Víctor Blasco

Personal information
- Full name: Victor Blasco Llorens
- Date of birth: 1 July 1994 (age 31)
- Place of birth: Barcelona, Spain
- Height: 1.78 m (5 ft 10 in)
- Positions: Winger; attacking midfielder;

Youth career
- 2003–2007: Barcelona
- Cornellà
- Mallorca

College career
- Years: Team / Apps / (Gls)
- 2014: VIU Mariners
- 2016–2018: VIU Mariners

Senior career*
- Years: Team / Apps / (Gls)
- 2015–2016: Whitecaps 2 / 24 / (4)
- 2016–2017: VIU Mariners
- 2018–2019: CCB LFC United
- 2019–2021: Pacific FC / 49 / (9)
- 2022: Vida / 14 / (1)
- 2022: Preah Khan Reach Svay Rieng / 18 / (2)
- 2023: Angkor Tiger / 9 / (4)
- 2023–2024: Visakha / 19 / (7)
- 2024–2025: Balzan / 16 / (1)
- 2025-2026: Hougang United / 21 / (3)

= Víctor Blasco =

Spanish footballer (born 1994)

Victor Blasco Llorens (born 1 July 1994), better known as Blasco, is a Spanish professional footballer who plays primarily as a winger most recently for Singapore Premier League club Hougang United. He is known for his speed, dribbling and power shots. Primarily a winger, Blasco is also capable of being deployed as an attacking-midfielder or central-midfielder.

==Career==
===Early career===
Born in Barcelona, Catalonia, Blasco spent his youth career with Barcelona, Cornellà and Mallorca before moving to Canada to play university football at Vancouver Island University.

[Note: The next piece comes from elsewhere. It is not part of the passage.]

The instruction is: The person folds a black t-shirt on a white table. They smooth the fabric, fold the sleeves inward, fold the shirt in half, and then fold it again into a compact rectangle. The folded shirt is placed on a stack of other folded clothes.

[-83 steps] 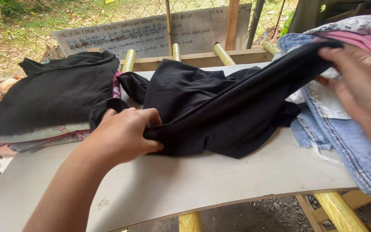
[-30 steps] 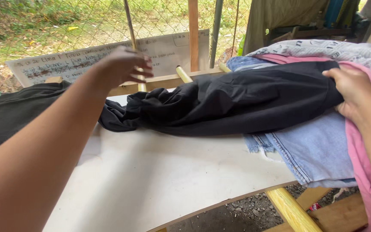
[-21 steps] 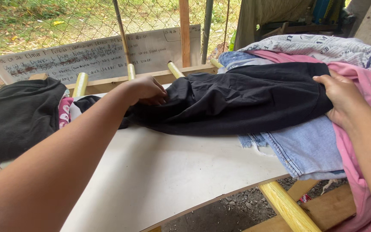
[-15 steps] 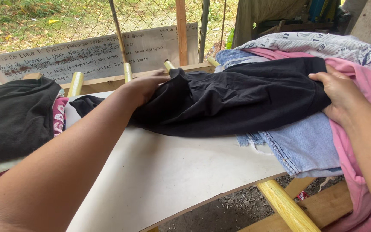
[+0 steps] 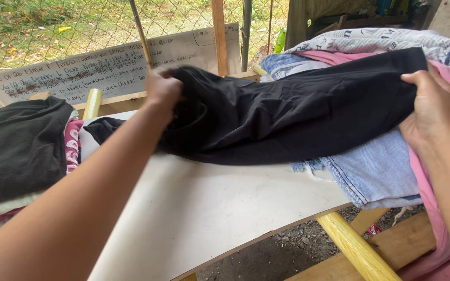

In the 2014 season with the Mariners, he led the PACWEST with 12 goals in 13 appearances and was named 2014 PACWEST Rookie of the Year and Player of the Year.

===Whitecaps 2===
On 25 March 2015, Blasco signed a professional contract with USL expansion club Whitecaps 2. He made his professional debut on 29 March in a 4–0 defeat to Seattle Sounders 2. Blasco was released by Vancouver on 19 April 2016 for an undisclosed breach of club policy.

===Pacific ===
After returning to VIU, and playing in the PCSL and the VMSL, Blasco signed with new club Pacific FC of the Canadian Premier League on 7 February 2019. In 25 games, Blasco scored six goals and three assists in the 2019 Canadian Premier League season, which was also the first season in league history, and also appeared in one Canadian Championship match. Pacific finished in fifth in the spring season and fourth in the fall season, not qualifying for the finals. After Blasco's successful 2021 season, where Pacific captured the championship, he departed the club.

===Vida===
On 16 December 2021, Blasco signed with Honduran Liga Nacional club Vida.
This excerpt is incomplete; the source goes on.